__Problem to work on__
The line containing "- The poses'" marks the end: write out exactly every line from the first line of the data below through that line, and only those.

[Records from a data source]
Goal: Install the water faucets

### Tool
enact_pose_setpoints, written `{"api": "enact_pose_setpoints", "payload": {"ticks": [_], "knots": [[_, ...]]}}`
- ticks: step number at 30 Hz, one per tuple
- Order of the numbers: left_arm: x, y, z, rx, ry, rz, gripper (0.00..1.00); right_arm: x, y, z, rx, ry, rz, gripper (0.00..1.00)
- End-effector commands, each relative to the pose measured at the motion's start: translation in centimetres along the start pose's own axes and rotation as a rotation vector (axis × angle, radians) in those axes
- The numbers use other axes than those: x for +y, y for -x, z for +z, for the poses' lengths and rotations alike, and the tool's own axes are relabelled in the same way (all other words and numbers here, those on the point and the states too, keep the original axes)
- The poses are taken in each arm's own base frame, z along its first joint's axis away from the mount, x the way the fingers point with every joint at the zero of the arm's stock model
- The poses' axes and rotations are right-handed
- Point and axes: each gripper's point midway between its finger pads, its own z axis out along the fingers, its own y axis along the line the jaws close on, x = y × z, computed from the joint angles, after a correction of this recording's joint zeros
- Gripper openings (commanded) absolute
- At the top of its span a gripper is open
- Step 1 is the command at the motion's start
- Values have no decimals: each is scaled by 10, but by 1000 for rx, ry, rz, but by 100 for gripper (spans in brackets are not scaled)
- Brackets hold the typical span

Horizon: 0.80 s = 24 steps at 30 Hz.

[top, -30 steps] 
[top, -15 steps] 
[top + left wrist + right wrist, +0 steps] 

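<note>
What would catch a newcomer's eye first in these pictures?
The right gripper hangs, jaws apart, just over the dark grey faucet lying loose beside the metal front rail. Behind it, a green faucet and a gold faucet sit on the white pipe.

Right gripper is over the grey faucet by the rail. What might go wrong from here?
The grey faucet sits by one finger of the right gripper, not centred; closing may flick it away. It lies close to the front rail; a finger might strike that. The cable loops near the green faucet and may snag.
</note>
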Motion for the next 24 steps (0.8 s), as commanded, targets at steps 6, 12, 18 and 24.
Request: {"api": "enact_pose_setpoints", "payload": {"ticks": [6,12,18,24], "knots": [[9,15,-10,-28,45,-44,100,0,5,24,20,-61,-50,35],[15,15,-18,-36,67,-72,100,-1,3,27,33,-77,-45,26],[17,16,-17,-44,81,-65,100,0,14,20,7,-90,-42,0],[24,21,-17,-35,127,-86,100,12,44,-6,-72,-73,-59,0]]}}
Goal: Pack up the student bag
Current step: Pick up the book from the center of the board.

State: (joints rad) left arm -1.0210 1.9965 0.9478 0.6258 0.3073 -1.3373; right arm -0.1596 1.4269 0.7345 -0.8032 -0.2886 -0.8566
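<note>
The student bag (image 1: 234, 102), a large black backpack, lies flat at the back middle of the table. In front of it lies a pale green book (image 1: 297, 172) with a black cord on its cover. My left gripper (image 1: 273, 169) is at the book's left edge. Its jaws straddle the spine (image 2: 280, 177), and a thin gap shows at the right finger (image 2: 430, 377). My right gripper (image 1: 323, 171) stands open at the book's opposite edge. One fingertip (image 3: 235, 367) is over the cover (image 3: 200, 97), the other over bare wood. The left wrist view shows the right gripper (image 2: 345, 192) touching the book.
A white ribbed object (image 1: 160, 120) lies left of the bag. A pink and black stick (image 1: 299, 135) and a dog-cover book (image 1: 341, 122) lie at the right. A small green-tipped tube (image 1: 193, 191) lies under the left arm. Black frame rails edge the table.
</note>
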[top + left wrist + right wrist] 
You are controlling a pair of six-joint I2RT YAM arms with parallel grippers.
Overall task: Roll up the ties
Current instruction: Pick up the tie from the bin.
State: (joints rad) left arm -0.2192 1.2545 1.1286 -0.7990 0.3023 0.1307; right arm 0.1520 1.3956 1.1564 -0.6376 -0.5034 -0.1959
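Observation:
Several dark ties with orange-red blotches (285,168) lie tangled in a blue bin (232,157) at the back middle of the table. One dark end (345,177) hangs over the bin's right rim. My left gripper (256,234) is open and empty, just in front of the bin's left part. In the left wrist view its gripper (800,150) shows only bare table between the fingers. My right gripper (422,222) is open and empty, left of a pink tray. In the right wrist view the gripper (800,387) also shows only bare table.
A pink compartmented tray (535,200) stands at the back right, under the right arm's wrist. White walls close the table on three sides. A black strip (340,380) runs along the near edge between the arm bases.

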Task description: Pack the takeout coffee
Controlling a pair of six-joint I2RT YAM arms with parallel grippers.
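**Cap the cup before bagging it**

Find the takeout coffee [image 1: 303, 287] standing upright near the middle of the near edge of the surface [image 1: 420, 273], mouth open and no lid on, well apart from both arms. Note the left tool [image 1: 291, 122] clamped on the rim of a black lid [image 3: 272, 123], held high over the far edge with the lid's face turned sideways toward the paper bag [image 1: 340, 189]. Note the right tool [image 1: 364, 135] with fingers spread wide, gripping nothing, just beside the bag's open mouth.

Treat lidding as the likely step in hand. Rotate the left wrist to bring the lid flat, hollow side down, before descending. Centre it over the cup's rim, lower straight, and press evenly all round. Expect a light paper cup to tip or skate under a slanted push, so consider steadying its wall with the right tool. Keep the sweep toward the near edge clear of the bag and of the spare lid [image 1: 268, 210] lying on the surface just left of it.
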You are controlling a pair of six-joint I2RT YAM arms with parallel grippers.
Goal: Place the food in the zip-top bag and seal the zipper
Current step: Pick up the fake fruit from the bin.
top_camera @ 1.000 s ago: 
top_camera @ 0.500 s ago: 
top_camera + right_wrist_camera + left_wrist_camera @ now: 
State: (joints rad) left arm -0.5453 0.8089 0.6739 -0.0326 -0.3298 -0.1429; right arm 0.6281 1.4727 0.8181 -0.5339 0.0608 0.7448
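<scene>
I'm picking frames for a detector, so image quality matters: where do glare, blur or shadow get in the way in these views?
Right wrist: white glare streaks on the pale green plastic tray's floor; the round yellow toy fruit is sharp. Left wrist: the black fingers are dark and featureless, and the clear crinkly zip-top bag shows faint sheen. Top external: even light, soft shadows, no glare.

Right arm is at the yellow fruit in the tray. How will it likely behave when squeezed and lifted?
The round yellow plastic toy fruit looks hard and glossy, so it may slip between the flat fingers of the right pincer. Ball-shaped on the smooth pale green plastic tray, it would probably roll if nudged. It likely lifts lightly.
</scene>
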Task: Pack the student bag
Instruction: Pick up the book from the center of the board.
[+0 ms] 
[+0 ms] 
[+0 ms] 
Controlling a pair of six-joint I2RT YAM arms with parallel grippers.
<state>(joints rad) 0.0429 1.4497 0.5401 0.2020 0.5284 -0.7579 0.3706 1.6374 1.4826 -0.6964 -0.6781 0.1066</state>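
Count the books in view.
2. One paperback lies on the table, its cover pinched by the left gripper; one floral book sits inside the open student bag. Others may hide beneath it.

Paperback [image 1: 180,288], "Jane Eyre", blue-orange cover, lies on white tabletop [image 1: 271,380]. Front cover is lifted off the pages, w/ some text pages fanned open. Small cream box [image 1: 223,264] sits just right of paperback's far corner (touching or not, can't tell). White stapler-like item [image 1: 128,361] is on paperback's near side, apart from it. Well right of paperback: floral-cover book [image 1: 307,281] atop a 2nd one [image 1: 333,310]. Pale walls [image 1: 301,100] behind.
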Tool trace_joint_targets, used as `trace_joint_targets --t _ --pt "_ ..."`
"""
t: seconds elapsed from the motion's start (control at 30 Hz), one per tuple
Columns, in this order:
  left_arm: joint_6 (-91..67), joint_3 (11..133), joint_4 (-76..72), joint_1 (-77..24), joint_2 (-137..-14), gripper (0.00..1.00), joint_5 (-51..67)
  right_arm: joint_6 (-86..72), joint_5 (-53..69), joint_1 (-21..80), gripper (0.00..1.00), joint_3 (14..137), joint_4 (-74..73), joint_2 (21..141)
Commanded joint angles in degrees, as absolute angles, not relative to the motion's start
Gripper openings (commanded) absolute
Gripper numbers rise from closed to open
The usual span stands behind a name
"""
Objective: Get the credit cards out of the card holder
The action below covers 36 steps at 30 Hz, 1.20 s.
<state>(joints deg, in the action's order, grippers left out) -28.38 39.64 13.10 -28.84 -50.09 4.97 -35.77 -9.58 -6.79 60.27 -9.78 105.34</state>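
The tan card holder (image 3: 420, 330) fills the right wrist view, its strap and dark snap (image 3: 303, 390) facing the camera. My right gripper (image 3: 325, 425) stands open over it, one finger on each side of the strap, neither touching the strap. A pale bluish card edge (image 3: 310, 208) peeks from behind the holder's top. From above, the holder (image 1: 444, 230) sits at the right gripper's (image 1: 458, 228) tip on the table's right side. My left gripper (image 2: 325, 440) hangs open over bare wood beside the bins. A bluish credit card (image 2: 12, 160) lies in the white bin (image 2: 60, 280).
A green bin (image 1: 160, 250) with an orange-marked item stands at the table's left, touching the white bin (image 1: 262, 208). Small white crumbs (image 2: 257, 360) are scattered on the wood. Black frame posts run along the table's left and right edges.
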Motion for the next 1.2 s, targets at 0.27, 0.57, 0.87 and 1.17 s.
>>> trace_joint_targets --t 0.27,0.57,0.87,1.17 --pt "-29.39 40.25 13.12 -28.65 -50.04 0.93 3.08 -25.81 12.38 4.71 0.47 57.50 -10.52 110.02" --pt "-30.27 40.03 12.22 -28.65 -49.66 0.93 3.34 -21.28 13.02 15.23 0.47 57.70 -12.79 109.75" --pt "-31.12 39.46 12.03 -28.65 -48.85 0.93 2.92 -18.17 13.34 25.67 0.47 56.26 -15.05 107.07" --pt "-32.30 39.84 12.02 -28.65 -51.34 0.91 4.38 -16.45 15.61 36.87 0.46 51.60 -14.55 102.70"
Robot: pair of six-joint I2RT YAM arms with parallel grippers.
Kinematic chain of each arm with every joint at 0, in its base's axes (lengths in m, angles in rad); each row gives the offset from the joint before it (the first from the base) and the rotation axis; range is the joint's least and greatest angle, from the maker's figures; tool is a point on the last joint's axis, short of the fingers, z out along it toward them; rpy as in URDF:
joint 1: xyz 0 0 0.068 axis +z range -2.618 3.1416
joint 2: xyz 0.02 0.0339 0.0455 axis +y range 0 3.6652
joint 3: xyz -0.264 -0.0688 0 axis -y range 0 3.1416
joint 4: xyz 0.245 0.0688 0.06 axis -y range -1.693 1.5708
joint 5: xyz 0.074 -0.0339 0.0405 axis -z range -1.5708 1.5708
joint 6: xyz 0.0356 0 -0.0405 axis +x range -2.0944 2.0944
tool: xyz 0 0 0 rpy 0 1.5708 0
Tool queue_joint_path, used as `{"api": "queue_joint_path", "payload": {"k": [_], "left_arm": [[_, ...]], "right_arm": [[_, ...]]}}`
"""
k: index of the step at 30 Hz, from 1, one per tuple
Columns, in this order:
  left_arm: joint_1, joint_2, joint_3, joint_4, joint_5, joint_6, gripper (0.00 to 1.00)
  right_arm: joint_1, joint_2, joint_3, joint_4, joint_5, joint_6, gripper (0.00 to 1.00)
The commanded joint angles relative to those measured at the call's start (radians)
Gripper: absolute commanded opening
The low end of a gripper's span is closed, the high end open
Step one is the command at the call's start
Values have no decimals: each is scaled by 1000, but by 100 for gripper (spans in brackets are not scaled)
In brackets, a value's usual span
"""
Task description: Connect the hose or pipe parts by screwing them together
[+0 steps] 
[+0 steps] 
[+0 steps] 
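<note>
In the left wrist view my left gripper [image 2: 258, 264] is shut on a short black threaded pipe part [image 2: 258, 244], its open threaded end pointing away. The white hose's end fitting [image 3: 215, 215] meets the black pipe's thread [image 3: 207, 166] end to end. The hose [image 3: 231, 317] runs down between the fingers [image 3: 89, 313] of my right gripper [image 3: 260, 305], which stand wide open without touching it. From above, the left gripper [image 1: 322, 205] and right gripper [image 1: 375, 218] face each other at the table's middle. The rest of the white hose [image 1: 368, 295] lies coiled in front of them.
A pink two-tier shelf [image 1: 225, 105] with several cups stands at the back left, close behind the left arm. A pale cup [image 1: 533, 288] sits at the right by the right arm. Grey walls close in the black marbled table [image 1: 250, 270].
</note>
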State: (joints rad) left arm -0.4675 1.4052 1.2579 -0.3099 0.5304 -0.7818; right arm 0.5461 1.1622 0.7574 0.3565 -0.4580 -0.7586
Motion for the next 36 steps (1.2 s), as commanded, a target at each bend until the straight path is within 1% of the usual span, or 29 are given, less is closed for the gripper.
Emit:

__Problem solution__
Goal: Install the water faucets

### Tool
enact_pose_setpoints, written `{"api": "enact_pose_setpoints", "payload": {"ticks": [_], "knots": [[_, ...]]}}`
- ticks: step number at 30 Hz, one per tuple
- Order of the numbers: left_arm: x, y, z, rx, ry, rz, gripper (0.00..1.00); right_arm: x, y, z, rx, ry, rz, gripper (0.00..1.00)
- End-effector commands, each relative to the pose measured at the motion's start: translation in centimetres along the start pose's own axes and rotation as a rotation vector (axis × angle, radians) in those axes
- The numbers use other axes than those: x for +y, y for -x, z for +z, for the poses' lengths and rotations alike, and the tool's own axes are relabelled in the same way (all other words and numbers here, those on the point and the states too, keep the original axes)
- The poses are taken in each arm's own base frame, z along its first joint's axis away from the mount, x the way the fingers point with every joint at the zero of the arm's stock model
- The poses' axes and rotations are right-handed

No more output remains.